Chief of the General Staff
- In office 28 November 2018 – 14 March 2020
- Preceded by: Alan Geder
- Succeeded by: Robert Glavaš

Personal details
- Born: 1 March 1964 (age 62)
- Children: 3
- Alma mater: Royal College of Defence Studies King's College

Military service
- Branch/service: Slovenian Ground Force
- Years of service: 1991–present
- Rank: Major General
- Commands: 5. Intelligence and Reconnaissance Battalion

= Alenka Ermenc =

Alenka Ermenc, born 5 September 1963, is an officer in the Slovenian Armed Forces who served as Chief of the General Staff. She was the first woman to hold the position of Chief of defence within NATO forces.

==Military career==
Ermenc's military career started when she became a member of the Slovenian Territorial Defence forces in Slovenia's independence war from Yugoslavia in 1991.

In January 2006 she commanded the newly created 5. Intelligence and Reconnaissance Battalion of the Slovenian Armed Forces, becoming the first female commander of a battalion of the Slovenian Armed Forces. In May 2009, she became head of personnel of the General Staff of the Slovenian Army before a six-month deployment to Kosovo as part of Kosovo Force, commencing in June of the same year.

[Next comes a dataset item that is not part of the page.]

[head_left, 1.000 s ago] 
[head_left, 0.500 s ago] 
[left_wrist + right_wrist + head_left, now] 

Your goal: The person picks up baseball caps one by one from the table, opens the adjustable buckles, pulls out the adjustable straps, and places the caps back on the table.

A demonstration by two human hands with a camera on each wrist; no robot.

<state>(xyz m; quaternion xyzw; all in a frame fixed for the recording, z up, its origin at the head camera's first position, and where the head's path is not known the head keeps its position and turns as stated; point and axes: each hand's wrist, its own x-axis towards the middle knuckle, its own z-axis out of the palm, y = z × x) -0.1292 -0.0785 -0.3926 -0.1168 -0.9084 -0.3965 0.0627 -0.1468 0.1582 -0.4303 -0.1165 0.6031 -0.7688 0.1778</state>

She was promoted to the rank of Major General by President, Borut Pahor, on 23 November 2018 at the Presidential Palace.

Later that year, she became Chief of the General Staff, which made her the first woman to hold that position in Slovenia and in NATO. She was replaced by Robert Glavaš.

==Education==
Ermenc graduated from the Royal College of Defence Studies in London and went on to complete a master's degree in International Studies at London's King's College.

==Private life==
Ermenc is a mother of three. She is a volunteer with Malteška pomoč Slovenija (Maltese Help of Slovenia), a national chapter of Malteser International, an international non-governmental aid agency for humanitarian aid of the Sovereign Military Order of Malta.